TASK TO COMPLETE: Write out the data below exactly, beginning with the first line and ending once the line that has "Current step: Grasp" is written.

▬▬▬

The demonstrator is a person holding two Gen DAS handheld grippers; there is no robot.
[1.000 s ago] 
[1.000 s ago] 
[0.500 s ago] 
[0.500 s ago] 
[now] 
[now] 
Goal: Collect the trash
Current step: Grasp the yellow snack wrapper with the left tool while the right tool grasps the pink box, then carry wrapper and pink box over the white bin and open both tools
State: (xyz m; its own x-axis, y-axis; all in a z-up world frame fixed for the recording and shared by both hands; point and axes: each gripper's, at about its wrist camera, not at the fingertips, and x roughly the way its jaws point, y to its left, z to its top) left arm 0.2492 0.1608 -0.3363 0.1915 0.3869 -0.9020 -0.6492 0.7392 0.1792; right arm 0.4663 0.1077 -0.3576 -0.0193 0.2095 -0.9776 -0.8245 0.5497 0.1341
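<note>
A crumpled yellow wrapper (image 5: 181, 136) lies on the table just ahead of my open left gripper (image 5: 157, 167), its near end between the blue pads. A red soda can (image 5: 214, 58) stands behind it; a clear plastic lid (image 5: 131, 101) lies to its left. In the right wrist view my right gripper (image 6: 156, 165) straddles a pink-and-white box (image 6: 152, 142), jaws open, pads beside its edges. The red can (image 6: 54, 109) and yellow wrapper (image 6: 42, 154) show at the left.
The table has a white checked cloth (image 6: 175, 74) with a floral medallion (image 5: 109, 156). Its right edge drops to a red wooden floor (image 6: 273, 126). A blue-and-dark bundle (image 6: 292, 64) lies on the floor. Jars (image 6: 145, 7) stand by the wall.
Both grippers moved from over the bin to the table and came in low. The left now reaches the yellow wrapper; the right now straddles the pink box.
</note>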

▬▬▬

EXERCISE SOLUTION:
The demonstrator is a person holding two Gen DAS handheld grippers; there is no robot.
[1.000 s ago] 
[1.000 s ago] 
[0.500 s ago] 
[0.500 s ago] 
[now] 
[now] 
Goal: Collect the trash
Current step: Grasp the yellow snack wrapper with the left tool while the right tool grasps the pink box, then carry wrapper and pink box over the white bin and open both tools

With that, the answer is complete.